The most important trick in making a great, moist cake is to beat the butter and the sugar in the mixer until you can't feel any sugar granules and is very creamy. (About 5 minutes). Add eggs one at a time, beating well after each addition. Add vanilla. Mix flour, salt and baking powder. Lower speed and add to butter mixture, one bit at-a-time, alternating with little bits of milk. Beat only until it is mixed.
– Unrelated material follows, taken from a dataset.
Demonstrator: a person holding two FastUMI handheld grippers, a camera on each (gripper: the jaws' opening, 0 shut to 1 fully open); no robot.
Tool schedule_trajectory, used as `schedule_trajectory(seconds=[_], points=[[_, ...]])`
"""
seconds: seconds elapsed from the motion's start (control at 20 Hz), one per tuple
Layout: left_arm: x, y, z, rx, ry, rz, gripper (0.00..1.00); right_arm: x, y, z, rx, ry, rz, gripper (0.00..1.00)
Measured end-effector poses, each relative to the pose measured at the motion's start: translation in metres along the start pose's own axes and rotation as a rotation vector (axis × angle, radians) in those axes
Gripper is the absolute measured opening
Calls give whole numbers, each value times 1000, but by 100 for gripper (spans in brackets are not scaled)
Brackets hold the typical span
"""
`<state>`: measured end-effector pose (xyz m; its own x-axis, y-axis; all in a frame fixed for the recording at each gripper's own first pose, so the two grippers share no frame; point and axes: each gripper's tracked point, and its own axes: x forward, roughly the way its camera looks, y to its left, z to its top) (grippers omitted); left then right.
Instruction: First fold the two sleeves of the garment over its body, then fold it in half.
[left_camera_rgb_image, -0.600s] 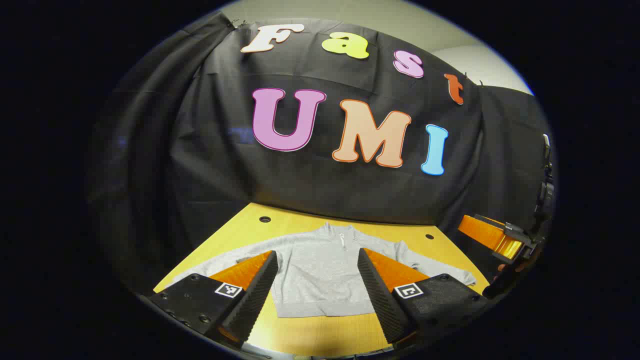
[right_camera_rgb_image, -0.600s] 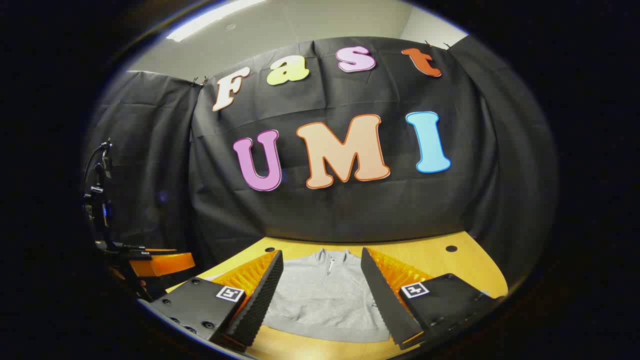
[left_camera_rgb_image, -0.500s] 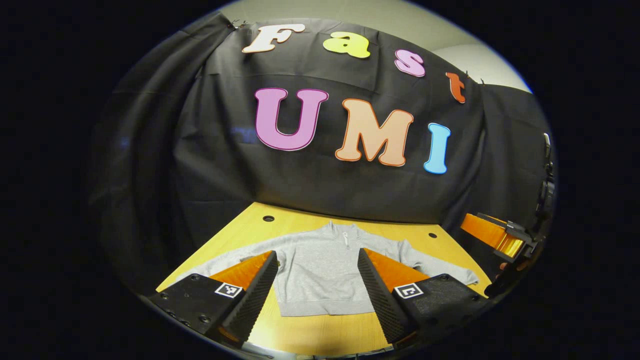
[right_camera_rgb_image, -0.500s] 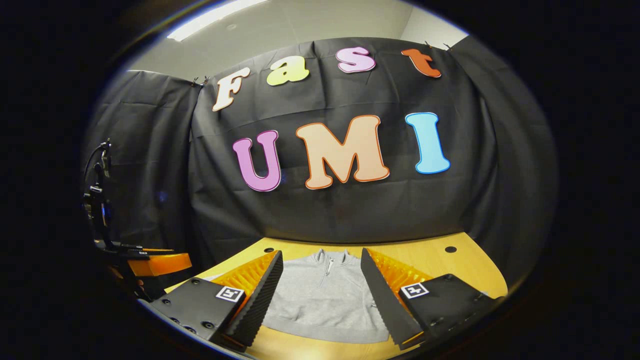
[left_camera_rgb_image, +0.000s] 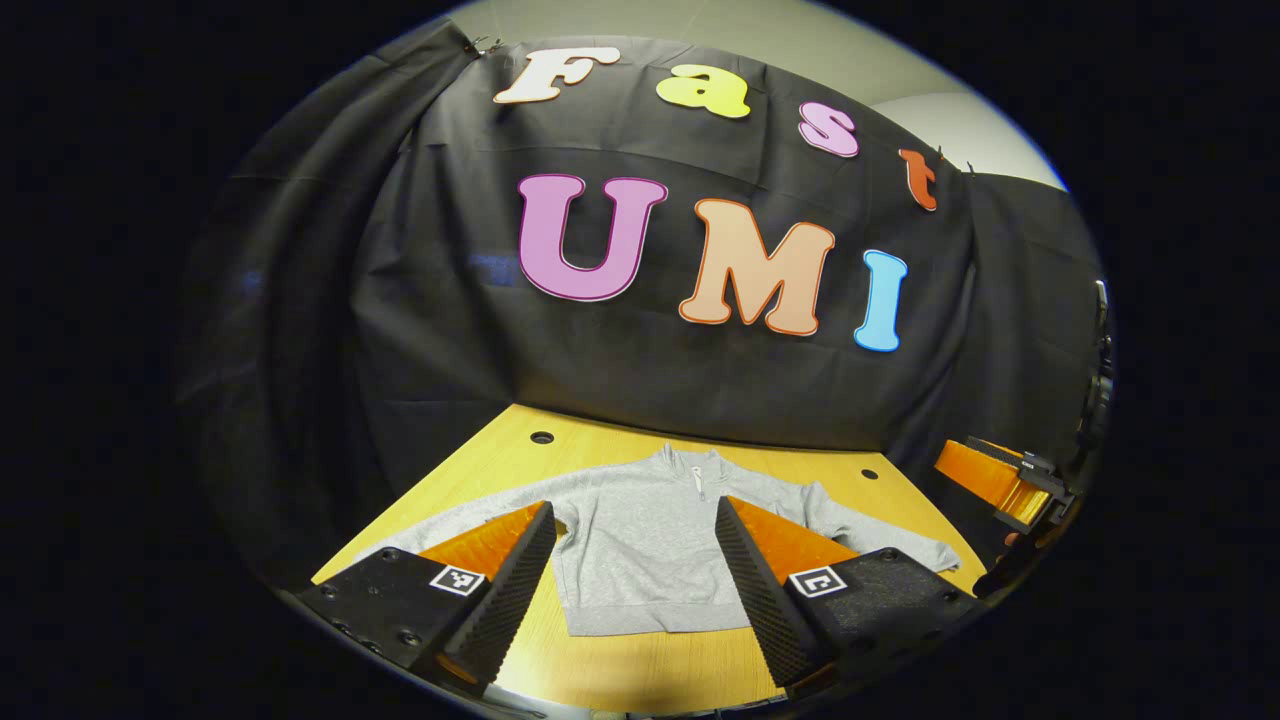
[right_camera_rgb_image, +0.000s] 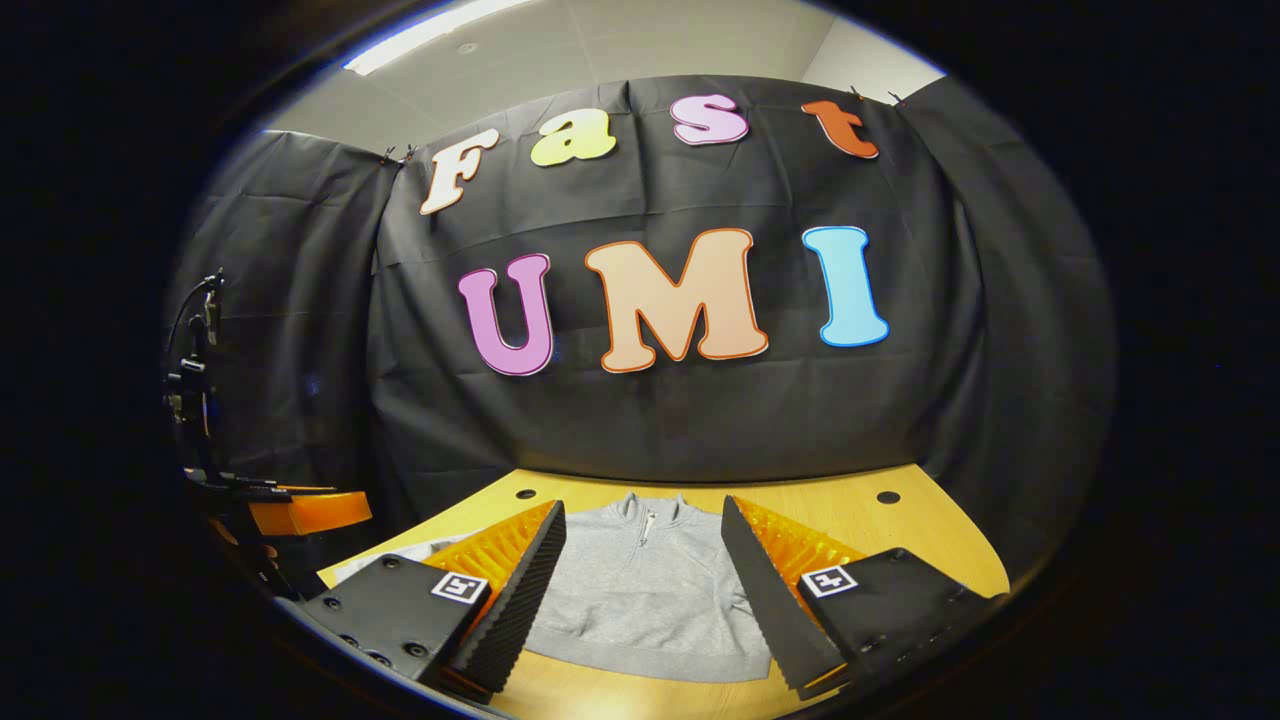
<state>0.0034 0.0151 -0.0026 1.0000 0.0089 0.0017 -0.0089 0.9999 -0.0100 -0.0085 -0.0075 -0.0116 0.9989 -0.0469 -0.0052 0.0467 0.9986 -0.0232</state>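
Writing: each claw finger has a small white square tag (left_camera_rgb_image: 456, 580) with a black block pattern on it. It has no words to read. The sweater shows no brand or label.
Sweater: a grey sweater (left_camera_rgb_image: 640, 545) with a short zip at the neck lies flat on the yellow wooden desk (left_camera_rgb_image: 470, 470). Its front faces up. Both sleeves are spread out to the sides, not folded yet.
Left claw: the left claw (left_camera_rgb_image: 635, 580) is wide open and holds nothing. It hangs above the desk at the bottom of the left gripper view. The sweater's body shows in the gap between its two fingers, farther back on the desk. The sleeves run out behind each finger.
Right claw: the right claw (right_camera_rgb_image: 640, 590) is wide open too, with nothing in it. In the right gripper view the sweater (right_camera_rgb_image: 645, 590) lies in the bottom middle, seen between the two fingers. The claw is not touching it.
Other claw seen far off: the right claw's orange finger (left_camera_rgb_image: 990, 480) shows at the right edge of the left gripper view. The left claw's orange finger (right_camera_rgb_image: 315, 512) shows at the lower left of the right gripper view.
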Motion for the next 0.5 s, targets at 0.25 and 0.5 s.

Pour in two 9" round pans and bake at 325°F for about 1 hour or until a knife in the center comes out clean.

7-MINUTE FROSTING

1 1/2 cups sugar
2 egg whites
1 tablespoon light corn syrup
1 teaspoon vanilla extract
1/2 teaspoon salt

In top of double boiler, with a mixer at high speed, beat all ingredients with a 1/2 cup water* until blended, about 1 minute. Place over rapidly boiling water; beat at high speed until soft peaks form (this may take more than 7 minutes). Pour into large bowl; beat until thick enough to spread. Use immediately! Fills and frosts two-layer cake; frosts tube cake, 13" by 9" cake, or 2 dozen cupcakes.

* For crusty surface, use only 1/3 cup water.